Like Anthony, many participants are reluctant to wait and instead seek to bypass the pool of unhoused Angelenos waiting for housing. Some participants explained that they did not believe they were being provided the right information, while others hoped that good luck and extensive effort on the part of case staff might produce a more immediate housing option. In Anthony’s case, while he certainly seemed to understand what I was telling him, he did not necessarily believe it precluded him from obtaining immediate, affordable housing, and he continued to divert from the offered plan. In many instances, attempts to bypass waiting rest on a level of misunderstanding that can take multiple forms. On one hand, this can be a misunderstanding of the procedures of housing allocation and the availability of units. More frequently, though, as in Anthony’s case, participants understand in principle that these procedures exist but hope that staff will, through some kind of extra effort or favor, achieve some sort of exception.
Hustling and Hassling
A second pair of responses participants use to hasten waiting are hustling and hassling. Among participants who had come to accept they were unlikely to bypass established waiting periods, many nonetheless sought to expedite the process and ensure their case moved as efficiently as possible. Once embedded within this normative timeline, participants wait not only for housing matches, determined by external providers, but also for assistance from agency staff with tasks such as application completion, property searches, document procurement, and service referrals.
Access center participants often described their efforts to “stay on staff’s minds” as a form of hustle—calling frequently for case updates or showing up in person to avoid “getting lost” in a case manager’s overloaded roster. These actions, while neither required nor necessarily encouraged by staff, were common strategies to ensure visibility within a system marked by long, opaque timelines. Service users repeatedly expressed a “need to know” they were still on the waiting list and sought estimated timelines for housing matches—though staff refused to provide them, citing the unpredictability of the process.

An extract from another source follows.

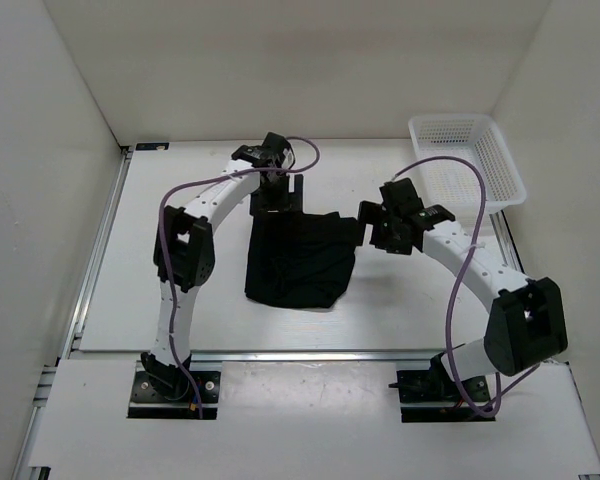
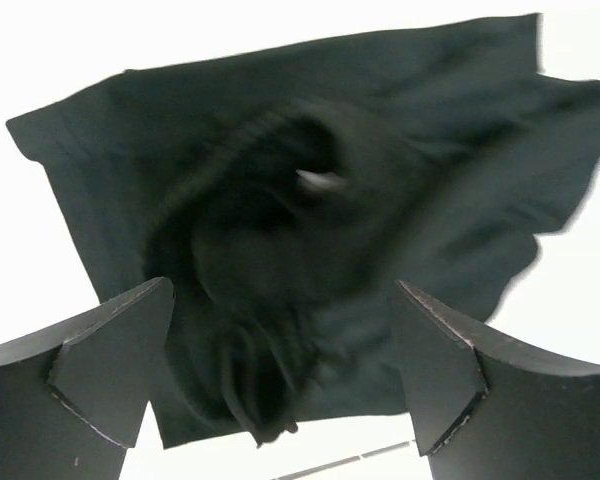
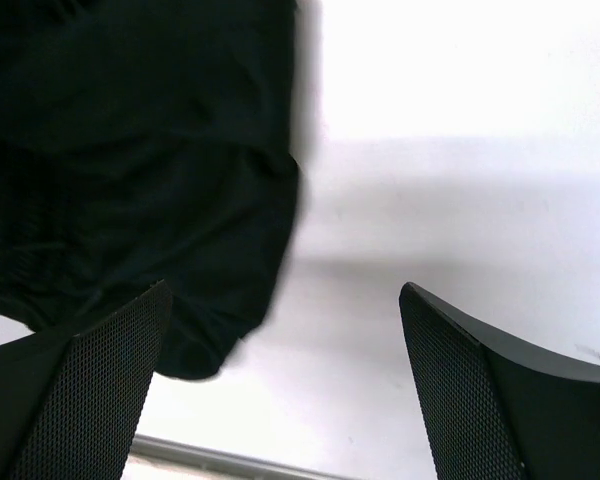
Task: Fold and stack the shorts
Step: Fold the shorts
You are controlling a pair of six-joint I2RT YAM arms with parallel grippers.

Drawing on Thieme’s (2018) work with Kenyan youth, “hustle” can be understood not as illicit or manipulative but as a pragmatic strategy of survival in conditions of urban precarity. It reflects improvisation and persistence amid scarce resources, institutional bottlenecks, and deferred promises. Hustle, in this sense, is not merely about gaining advantage but about staying in motion within a system that otherwise stalls. I met Latoya, a woman in her early 40s living in a recreational vehicle (RV), after a series of phone calls she made to check on her housing case. Staff viewed her as unobjectionable because she did not create conflict or push aggressively but also not urgent, because her quiet compliance and the scarcity of housing opportunities meant her case did not advance on its own. Because she called fairly often, I became familiar with her, and after a few months of speaking on the phone, we arranged an interview at the access center, where she described the layered, often exhausting attempts she had made to find stable housing:
My voucher [application] hasn’t been assigned to anyone. So it’s just there in the ozone somewhere. As far as I know. I’ve called. I call, I call . . . I’m still trying to put in my own stuff, trying to look for other low income housing because I need a space.

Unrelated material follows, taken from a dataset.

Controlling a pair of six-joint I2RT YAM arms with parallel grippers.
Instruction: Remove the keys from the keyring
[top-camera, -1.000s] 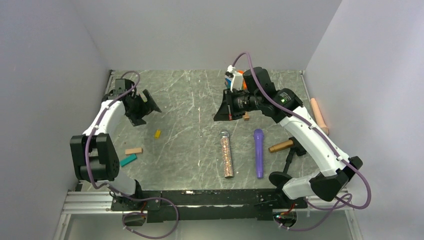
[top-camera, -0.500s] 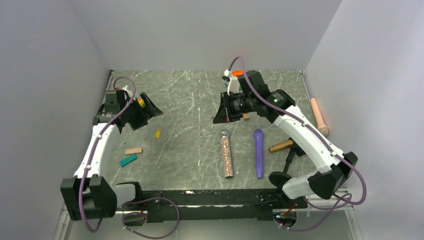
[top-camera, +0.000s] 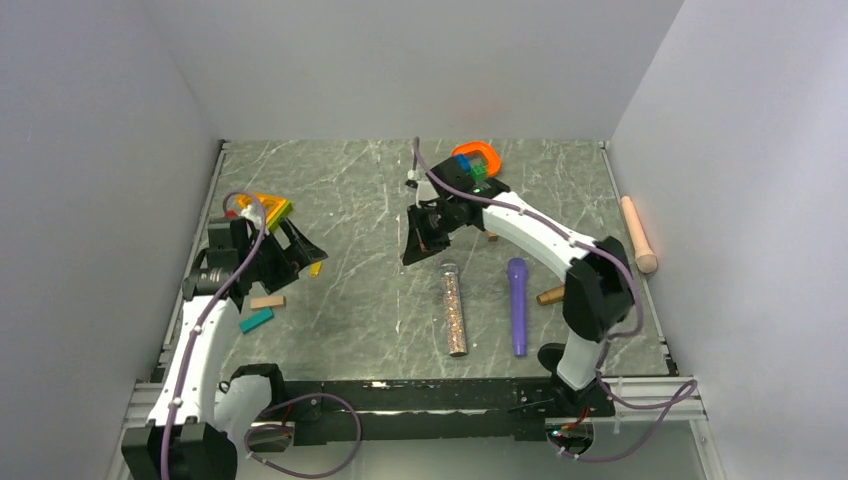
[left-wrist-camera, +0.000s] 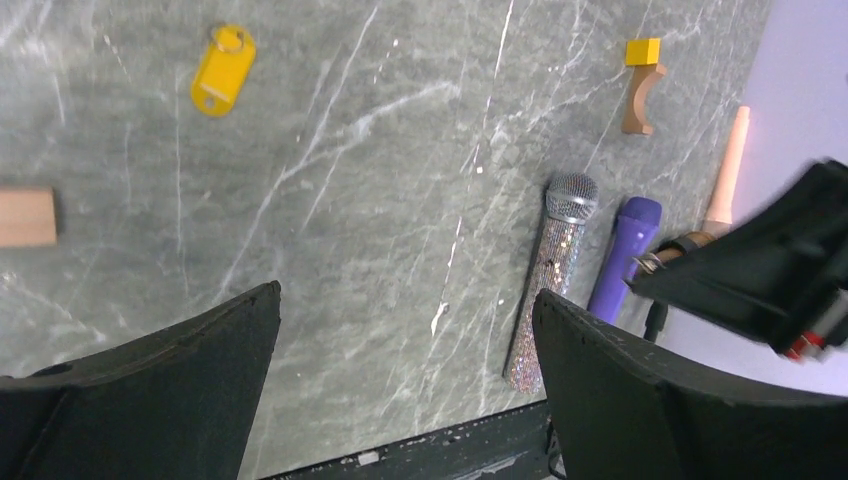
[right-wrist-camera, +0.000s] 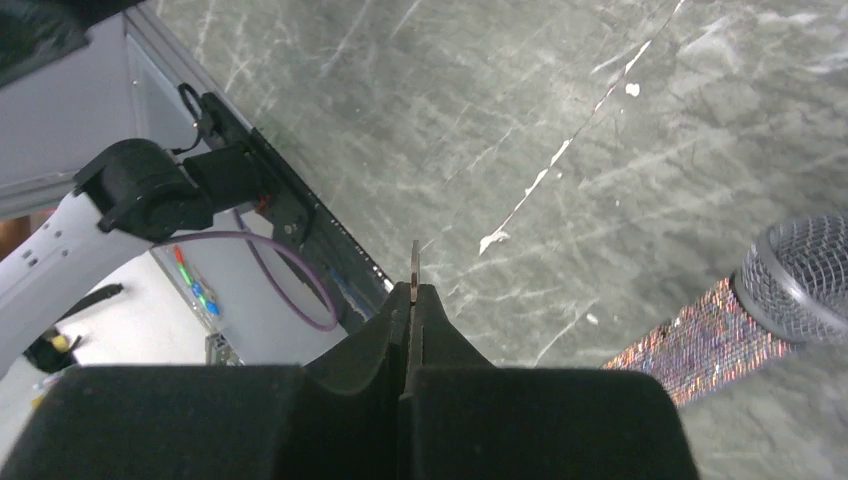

Latoya’s hustle extended well beyond a single agency. She recounted a circuit of service sites she had tried—each offering hope and each falling short:
I’ve gone to other places now too. I’ve actually gone to the Downtown Women’s Center twice. They closed me out in June. I signed up in April. I’ve been to another agency and they told me to go somewhere else [. . .] I went all the way to San Pedro ‘cause I wanted the safe parking, but you had to be outta there like 5:45 in the morning. That throws me off for the whole day. And I went through Volunteers of America.
Despite her persistent outreach, Latoya remained unhoused, navigating a patchwork of options with few guarantees. Her story, like those of many others, illustrates how hustle emerges not from a desire to manipulate the system, but from an acute awareness that without continual self-advocacy, one risks being forgotten altogether.

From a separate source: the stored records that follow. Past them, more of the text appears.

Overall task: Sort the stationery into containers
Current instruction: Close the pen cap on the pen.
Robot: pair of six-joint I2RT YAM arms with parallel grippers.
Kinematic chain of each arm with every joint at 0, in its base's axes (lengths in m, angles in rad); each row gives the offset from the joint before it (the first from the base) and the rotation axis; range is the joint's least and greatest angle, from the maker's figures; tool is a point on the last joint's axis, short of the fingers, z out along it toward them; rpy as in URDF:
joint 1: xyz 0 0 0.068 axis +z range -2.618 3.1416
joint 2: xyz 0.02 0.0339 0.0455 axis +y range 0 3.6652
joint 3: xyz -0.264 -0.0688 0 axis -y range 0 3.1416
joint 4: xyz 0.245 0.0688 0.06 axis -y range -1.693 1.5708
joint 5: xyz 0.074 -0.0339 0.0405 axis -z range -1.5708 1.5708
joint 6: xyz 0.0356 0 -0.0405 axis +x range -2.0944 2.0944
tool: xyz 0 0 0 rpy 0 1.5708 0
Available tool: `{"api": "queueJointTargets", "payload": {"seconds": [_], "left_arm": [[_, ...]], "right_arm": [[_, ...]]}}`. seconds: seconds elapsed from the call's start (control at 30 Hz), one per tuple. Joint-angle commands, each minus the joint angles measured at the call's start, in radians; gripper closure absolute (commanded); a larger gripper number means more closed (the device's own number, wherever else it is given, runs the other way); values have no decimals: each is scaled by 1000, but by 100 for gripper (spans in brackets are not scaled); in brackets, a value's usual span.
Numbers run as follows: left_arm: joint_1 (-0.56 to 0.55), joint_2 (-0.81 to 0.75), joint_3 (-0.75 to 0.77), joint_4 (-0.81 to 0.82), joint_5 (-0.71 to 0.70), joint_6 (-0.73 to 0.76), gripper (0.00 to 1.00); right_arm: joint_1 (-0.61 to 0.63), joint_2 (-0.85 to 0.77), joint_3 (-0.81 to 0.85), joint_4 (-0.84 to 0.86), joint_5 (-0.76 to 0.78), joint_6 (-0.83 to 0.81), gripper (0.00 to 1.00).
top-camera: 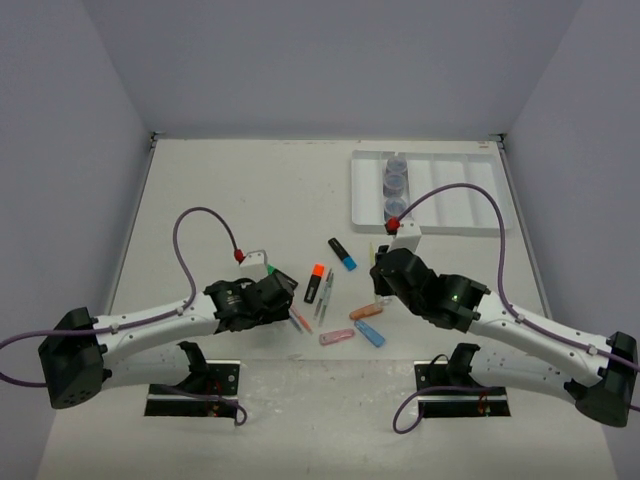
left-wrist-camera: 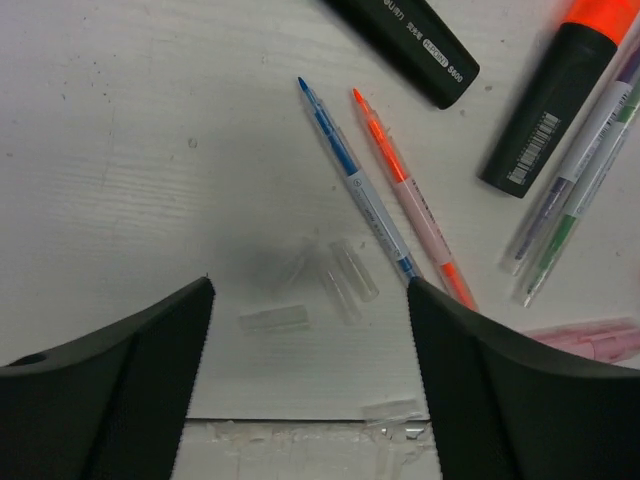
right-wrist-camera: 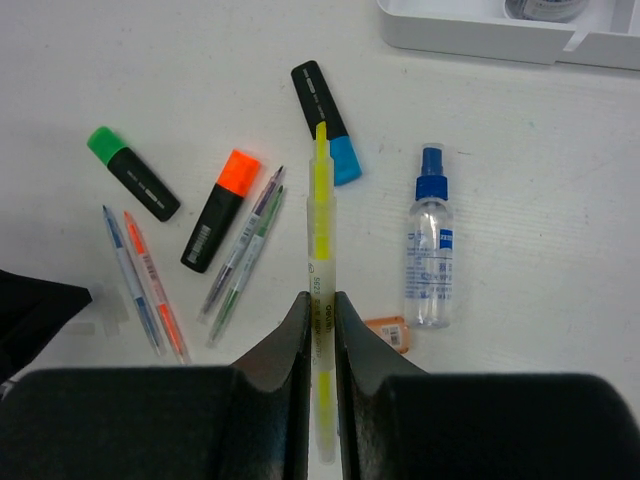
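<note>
Yellow pen (right-wrist-camera: 321, 230) sits clenched in your right gripper (right-wrist-camera: 321, 300), plain only in its wrist view; your left gripper (left-wrist-camera: 310, 288) gapes wide, blue pen (left-wrist-camera: 355, 190) just ahead.

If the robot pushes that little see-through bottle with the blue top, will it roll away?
Probably. The bottle lies on its side and its body looks round, so a sideways nudge would likely roll it. It looks like small clear plastic, so it is probably light. Its smooth sides might slip between jaws.

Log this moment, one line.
left gripper: open, empty | right gripper: shut on yellow pen | tray: three jars inside | highlighters: outside tray
</note>
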Motion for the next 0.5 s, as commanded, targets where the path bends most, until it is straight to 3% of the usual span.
{"api": "queueJointTargets", "payload": {"seconds": [0.0, 0.1, 0.3, 0.47], "left_arm": [[-24, 41, 57, -91, -130, -91, 39], [-24, 21, 37, -70, -122, -74, 57], [15, 39, 24, 37, -48, 88, 58], [69, 61, 6, 88, 43, 193, 66]], "right_arm": [[5, -13, -18, -6, 3, -30, 100], [4, -12, -29, 3, 2, -35, 100], [4, 12, -25, 16, -3, -45, 100], [3, 23, -23, 11, -7, -47, 100]]}}
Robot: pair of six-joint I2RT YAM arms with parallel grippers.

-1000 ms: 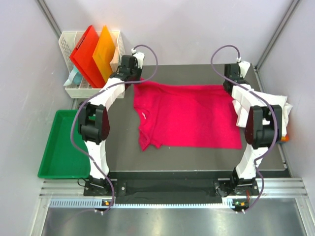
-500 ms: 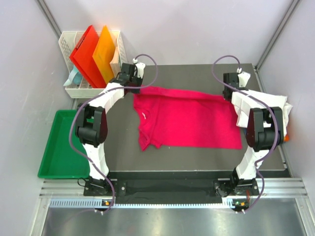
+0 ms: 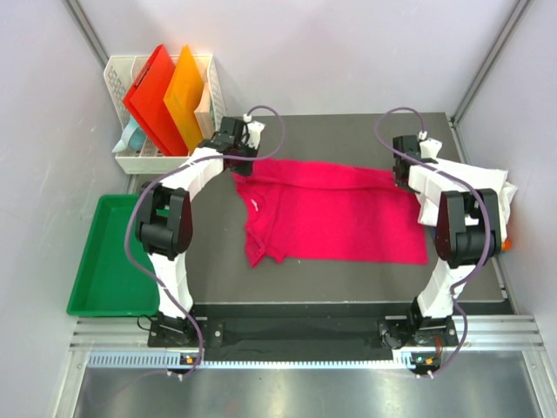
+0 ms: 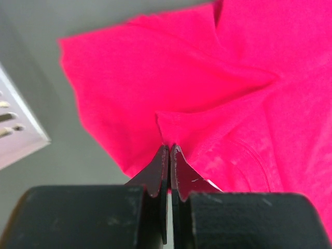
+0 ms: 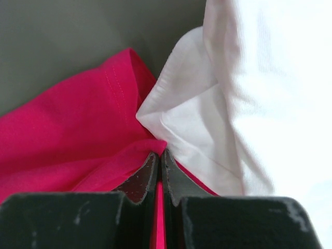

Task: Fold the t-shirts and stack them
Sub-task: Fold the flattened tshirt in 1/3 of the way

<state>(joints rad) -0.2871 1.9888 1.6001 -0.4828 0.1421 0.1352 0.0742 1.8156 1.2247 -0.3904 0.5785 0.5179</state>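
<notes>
A magenta-pink t-shirt lies spread on the dark table. My left gripper is shut on its far left corner, and the pinched pink cloth fills the left wrist view above the gripper. My right gripper is shut on its far right corner; the right wrist view shows the pink cloth clamped in the gripper. The far edge is lifted and folded toward me. A white t-shirt lies at the right edge and shows in the right wrist view. A bit of orange cloth peeks out beside it.
A white basket at the far left holds stiff red and orange folders. A green tray sits left of the table. The basket's corner shows in the left wrist view.
Both grippers have moved toward me with the shirt's far corners, so the far edge has lifted and folded over, and the spread shirt looks shorter front to back.
</notes>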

Those who engaged in hustling to accelerate their progress toward housing often demonstrated a nuanced, albeit not totally accurate, understanding of how the allocation system worked. Latoya, for example, described how her low CES score limited her chances of getting matched, stating, “my CES scores suck. It’s like a 2. And to get an updated CES score you’ve gotta be in somebody’s program.” 2 Because participant information is shared across agencies, Latoya explained, seeking help from multiple providers could backfire. Some organizations refused to offer services if a person was already enrolled elsewhere. Still, Latoya continued to pursue every available option, both through formal systems and on her own, driven by a need to secure housing as a precondition for healing and stability. Detailing the extensive efforts she had undertaken to seek wider services both via public and private forms of support over three years of homelessness, Latoya recounted waiting overnight outside various agencies, making frequent calls to different service providers, taking proactive efforts to pitch alternative solutions to case staff, and her efforts seeking low-cost private rentals independently. I encountered numerous agency participants who undertook similar efforts frequently, hustling to find alternative options or to hurry the waiting process with the access center specifically. Latoya’s experience illustrates a core tension within the system: while service coordination is designed to streamline access, it often reinforces exclusionary gatekeeping. Her hustle was not an attempt to manipulate the system but a strategy to remain visible and active within it. In a landscape where waiting times stretch indefinitely and progress feels opaque, hustling became a way to push back against the inertia of waiting and reclaim agency in a system that repeatedly stalled.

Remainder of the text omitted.